= Majority opinion =

Judicial opinion agreed to by more than half of the court's justices

In law, a majority opinion is a judicial opinion agreed to by more than half of the members of a court. A majority opinion sets forth the decision of the court and an explanation of the rationale behind the court's decision.

Not all cases have a majority opinion. Some opinions are unanimous. At other times, the justices voting for a majority decision (e.g., to affirm or reverse the lower court's decision) may have drastically different reasons for their votes, and cannot agree on the same set of reasons. In that situation, several concurring opinions may be written, none of which is the view of a majority of the members of the court. In that instance, the concurring opinion joined by the greatest number of judges is referred to as the plurality opinion.

Normally, appellate courts (or panels) are staffed with an odd number of judges to avoid a tie. Sometimes, and in some jurisdictions, when judicial positions are vacant or a judge has recused themselves from a case, the court may be stuck with a tie, in which case the lower court's decision will be affirmed without comment by an equally divided court. Since 1826, this has been the standard policy of the Supreme Court of the United States.

A majority opinion in countries which use the common law system becomes part of the body of case law. However, when the court is stuck with a tie and is unable to issue a majority opinion, an affirmance by an equally divided court is res judicata and binding upon the parties, but it does not create legal precedent binding in future cases involving unrelated parties.

==Variations in practice by jurisdiction==
There is a key stylistic difference between the United States on the one hand, and the United Kingdom and other common law jurisdictions on the other. In the United States, the disposition of an appeal in a majority opinion is usually drafted in the present tense, so that the disposition is itself a performative utterance. That is, a U.S. court will say that "we affirm (or reverse)" the lower court's decision, or, "the decision of the [lower court] is hereby affirmed (or reversed)." By saying so, the court does so.

In the United Kingdom and many other common law countries, the disposition in a majority opinion is phrased in the future tense as a recommendation.

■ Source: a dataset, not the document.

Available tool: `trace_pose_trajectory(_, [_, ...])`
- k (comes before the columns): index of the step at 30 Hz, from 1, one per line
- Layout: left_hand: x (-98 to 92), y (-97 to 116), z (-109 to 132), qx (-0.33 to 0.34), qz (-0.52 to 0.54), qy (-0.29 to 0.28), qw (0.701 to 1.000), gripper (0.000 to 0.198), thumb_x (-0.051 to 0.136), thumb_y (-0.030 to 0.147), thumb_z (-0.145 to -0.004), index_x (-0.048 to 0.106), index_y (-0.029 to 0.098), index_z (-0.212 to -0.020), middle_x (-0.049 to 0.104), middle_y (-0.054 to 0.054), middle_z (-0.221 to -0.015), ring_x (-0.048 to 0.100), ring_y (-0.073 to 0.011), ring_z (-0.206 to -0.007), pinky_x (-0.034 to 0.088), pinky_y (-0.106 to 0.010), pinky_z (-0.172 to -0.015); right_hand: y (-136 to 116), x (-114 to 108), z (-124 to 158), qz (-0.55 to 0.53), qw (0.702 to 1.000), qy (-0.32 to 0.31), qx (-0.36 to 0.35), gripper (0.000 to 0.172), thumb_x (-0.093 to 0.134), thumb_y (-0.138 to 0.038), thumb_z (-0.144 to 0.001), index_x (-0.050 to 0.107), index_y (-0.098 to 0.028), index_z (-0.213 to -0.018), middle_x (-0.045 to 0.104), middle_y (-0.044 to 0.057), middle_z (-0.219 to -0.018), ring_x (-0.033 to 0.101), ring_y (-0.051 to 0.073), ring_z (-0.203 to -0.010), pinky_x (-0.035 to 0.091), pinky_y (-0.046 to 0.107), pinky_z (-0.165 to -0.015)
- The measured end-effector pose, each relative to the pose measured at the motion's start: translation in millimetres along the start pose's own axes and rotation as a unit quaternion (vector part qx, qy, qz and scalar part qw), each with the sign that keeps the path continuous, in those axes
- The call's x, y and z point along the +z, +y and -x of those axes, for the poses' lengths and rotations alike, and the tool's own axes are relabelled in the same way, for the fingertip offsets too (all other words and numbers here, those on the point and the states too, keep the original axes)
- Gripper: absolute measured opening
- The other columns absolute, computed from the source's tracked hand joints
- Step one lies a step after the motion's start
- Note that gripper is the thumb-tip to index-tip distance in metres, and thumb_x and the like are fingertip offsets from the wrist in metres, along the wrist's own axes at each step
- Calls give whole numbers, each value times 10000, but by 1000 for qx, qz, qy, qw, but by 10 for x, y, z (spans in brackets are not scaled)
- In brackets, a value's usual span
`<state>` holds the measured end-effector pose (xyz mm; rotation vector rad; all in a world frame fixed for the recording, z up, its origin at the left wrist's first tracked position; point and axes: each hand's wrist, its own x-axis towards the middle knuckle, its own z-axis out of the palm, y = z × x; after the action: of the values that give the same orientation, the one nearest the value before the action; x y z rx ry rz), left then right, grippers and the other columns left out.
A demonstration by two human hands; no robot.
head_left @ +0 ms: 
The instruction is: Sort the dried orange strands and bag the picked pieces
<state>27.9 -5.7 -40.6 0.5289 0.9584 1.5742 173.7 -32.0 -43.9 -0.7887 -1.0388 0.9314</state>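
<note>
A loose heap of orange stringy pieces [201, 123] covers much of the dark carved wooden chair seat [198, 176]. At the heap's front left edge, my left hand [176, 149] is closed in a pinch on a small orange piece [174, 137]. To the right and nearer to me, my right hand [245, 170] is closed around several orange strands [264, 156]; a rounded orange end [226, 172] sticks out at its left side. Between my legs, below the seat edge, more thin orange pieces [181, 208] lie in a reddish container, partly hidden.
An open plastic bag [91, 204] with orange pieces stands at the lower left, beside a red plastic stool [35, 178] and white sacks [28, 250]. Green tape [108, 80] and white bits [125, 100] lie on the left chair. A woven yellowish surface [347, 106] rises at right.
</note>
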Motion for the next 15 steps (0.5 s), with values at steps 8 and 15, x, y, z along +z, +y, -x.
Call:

For example, the Justices of the Supreme Court of the United Kingdom end a majority opinion by stating that "I would dismiss the appeal" or "I would allow the appeal", while the Justices of the High Court of Australia end a majority opinion by stating that "the appeal should be dismissed" or "the appeal should be allowed".

The main reason for phrasing dispositions as recommendations is that historically, the highest court in the United Kingdom was the Appellate Committee of the House of Lords, which adhered to the legal fiction that its opinions were merely speeches delivered in debate in the House of Lords, upon motion by a member of the Appellate Committee to consider its "report" on a particular legal matter. Although the actual reading of such speeches was abandoned in 1963, the motion to consider the Committee's report was always immediately followed by seriatim motions to "agree to" the Committee's report, to dispose of the matter as recommended, and to award costs as recommended. There was no final decision binding upon the parties until the House of Lords had formally exercised parliamentary sovereignty by voting on such pro forma motions to accept the Committee's recommendations. In contrast, U.S. judges are not mere appendages of royal authority; as expressly envisioned by Alexander Hamilton in Federalist No. 78, they act directly as agents of the true sovereign, the people.

American dissenting and concurring opinions are sometimes partially drafted in the future tense, since they are speaking in terms of hypothetical situations that will not occur, as opposed to what the majority is doing in its opinion. However, even dissenting opinions may end in a present tense performative utterance, which is usually some variation on the phrase "I respectfully dissent."

In some courts, such as the U.S. Supreme Court, the majority opinion may be broken down into numbered or lettered sections. This allows judges who write an opinion "concurring in part" or "dissenting in part" to easily identify which parts they join with the majority, and which sections they do not.